Annetta Benzar is originally from Belarus but emigrated to Cyprus aged 4. She works in an international organisation but feels there is an implicit hierarchy of nationalities there. She herself is a Cypriot passport holder and, as such, was able to apply for her current job but she says that prior to her naturalisation, she would have faced great difficulty securing employment in Cyprus.
She explains that Cyprus opened its doors to third country nationals as a temporary measure in the 1990s to fill vacancies in fields such as domestic and physical labour, and that the perception remains to this day that immigrants do the jobs that locals do not want. As a result, immigrants and locals tend not to mix in the workplace.

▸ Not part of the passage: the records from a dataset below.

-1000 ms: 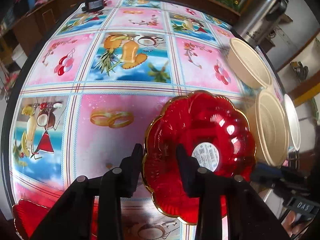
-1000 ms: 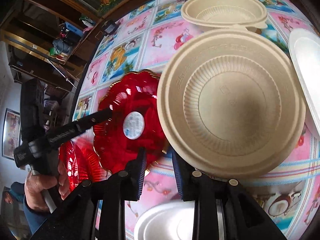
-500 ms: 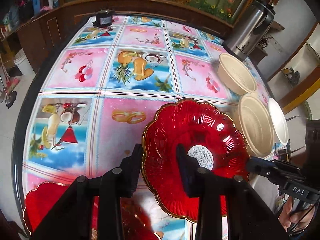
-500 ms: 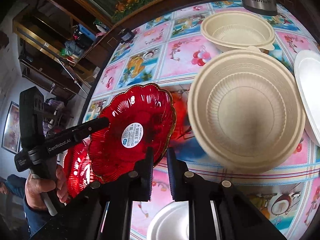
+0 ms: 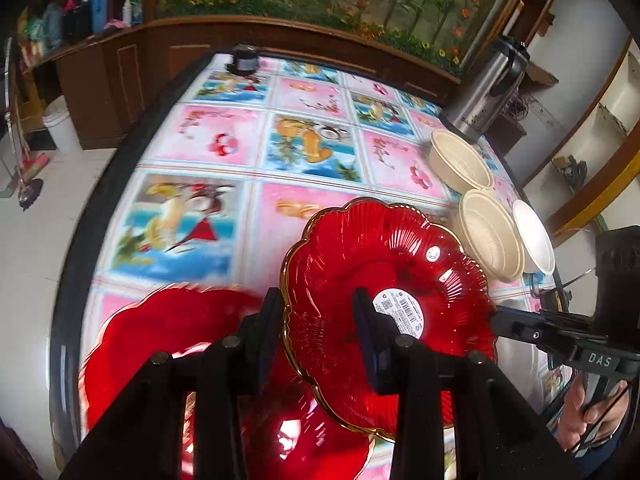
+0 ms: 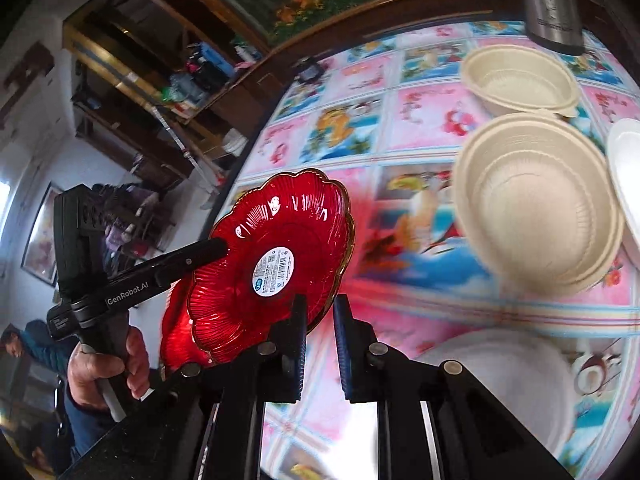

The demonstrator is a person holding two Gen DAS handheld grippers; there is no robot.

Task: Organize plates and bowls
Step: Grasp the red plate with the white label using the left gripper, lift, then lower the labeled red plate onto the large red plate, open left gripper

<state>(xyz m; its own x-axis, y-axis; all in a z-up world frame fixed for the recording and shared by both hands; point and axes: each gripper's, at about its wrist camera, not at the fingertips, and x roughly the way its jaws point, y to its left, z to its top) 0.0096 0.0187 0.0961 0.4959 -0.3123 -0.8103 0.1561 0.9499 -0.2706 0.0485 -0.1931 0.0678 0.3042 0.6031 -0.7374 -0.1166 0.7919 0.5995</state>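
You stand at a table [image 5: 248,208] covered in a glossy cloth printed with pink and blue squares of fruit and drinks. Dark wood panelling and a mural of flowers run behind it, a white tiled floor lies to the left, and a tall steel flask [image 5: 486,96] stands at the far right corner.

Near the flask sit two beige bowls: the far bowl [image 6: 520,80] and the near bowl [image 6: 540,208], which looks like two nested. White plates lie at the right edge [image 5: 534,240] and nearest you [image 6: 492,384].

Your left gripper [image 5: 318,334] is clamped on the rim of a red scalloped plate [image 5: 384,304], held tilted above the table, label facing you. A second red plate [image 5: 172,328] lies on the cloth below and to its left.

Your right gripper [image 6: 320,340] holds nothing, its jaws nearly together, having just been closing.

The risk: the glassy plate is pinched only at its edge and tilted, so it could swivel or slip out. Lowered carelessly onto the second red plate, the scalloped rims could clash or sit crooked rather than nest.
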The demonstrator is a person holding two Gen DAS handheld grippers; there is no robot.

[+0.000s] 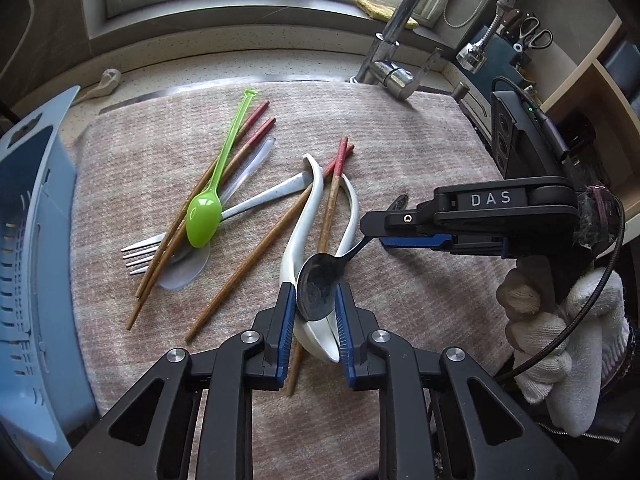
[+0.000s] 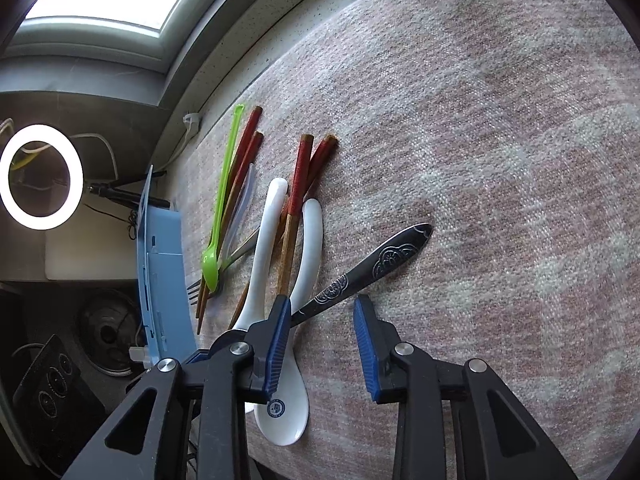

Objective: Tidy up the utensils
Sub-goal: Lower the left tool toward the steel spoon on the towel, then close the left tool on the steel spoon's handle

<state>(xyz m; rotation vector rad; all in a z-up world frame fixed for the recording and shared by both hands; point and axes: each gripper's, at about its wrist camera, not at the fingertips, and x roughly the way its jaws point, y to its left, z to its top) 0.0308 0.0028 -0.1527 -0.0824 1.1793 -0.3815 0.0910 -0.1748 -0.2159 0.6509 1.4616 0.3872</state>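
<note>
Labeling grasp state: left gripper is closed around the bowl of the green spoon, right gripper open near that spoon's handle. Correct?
Wrong spoon. The left gripper is closed around the bowl of the black spoon; the green spoon lies untouched further left. The left wrist view shows it. The right gripper is open near the black spoon's handle, as stated.

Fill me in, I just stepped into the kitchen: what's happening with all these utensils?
A gloved person is sorting cutlery on a mat with two hand-held tongs. The left tongs bracket the bowl of a black spoon, which lies across two white soup spoons. The right tongs stand open at its handle. Chopsticks, a green spoon and a fork lie loose, beside a blue basket.
</note>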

Annetta perceives an ingrained prejudice towards “outsiders” in Cyprus, noting that the country prefers to align itself with Greece rather than the Middle-East, and that the restrictions that prevent foreigners from working in public-facing jobs result in the true diversity of the country being hidden from view.
She says that Cyprus is “very behind” compared to other European countries in terms of efforts to facilitate the integration of migrants, particularly children, into the local community and blames this on lack of government funding and training, and a generally negative attitude towards foreigners. Although she had expected that Greek Cypriots, with their recent experience of displacement, would be empathetic to the situation of migrants, she has found that this is generally not the case and that there is resentment about the distribution of financial support.
She feels that religion plays a role in dividing the locals and refugees, with Greek Cypriots and Russians connecting readily due to their Orthodoxy while Muslims tend to be mistrusted due to the association with Turkey. However, it is also the case, she says that many Russians are exploited with no recourse to the authorities for assistance due to their lack of language skills.
Annetta says that single male immigrants are perceived to be a threat, particularly those from Turkey who are blamed for the increase in criminal activity. Single females, on the other hand, are perceived to be vulnerable and motivated to marry to obtain a Cypriot passport. Meanwhile, families are seen as less of a threat but more of a drain on resources; as Annetta says, “If you're not counting your own money, you’re counting someone else's”.
The number of NGOs operating in Cyprus has increased, says Annetta, and they have made efforts to improve attitudes between locals and immigrants. However, this goal is not even on the agenda in terms of political rhetoric, with politicians capitalising on anti-immigration sentiment to attract the popular vote.
Annetta ends by noting that the migrant community in Cyprus should not be thought of as a monolithic entity as there are divisions and hierarchies between the nationalities that comprise it.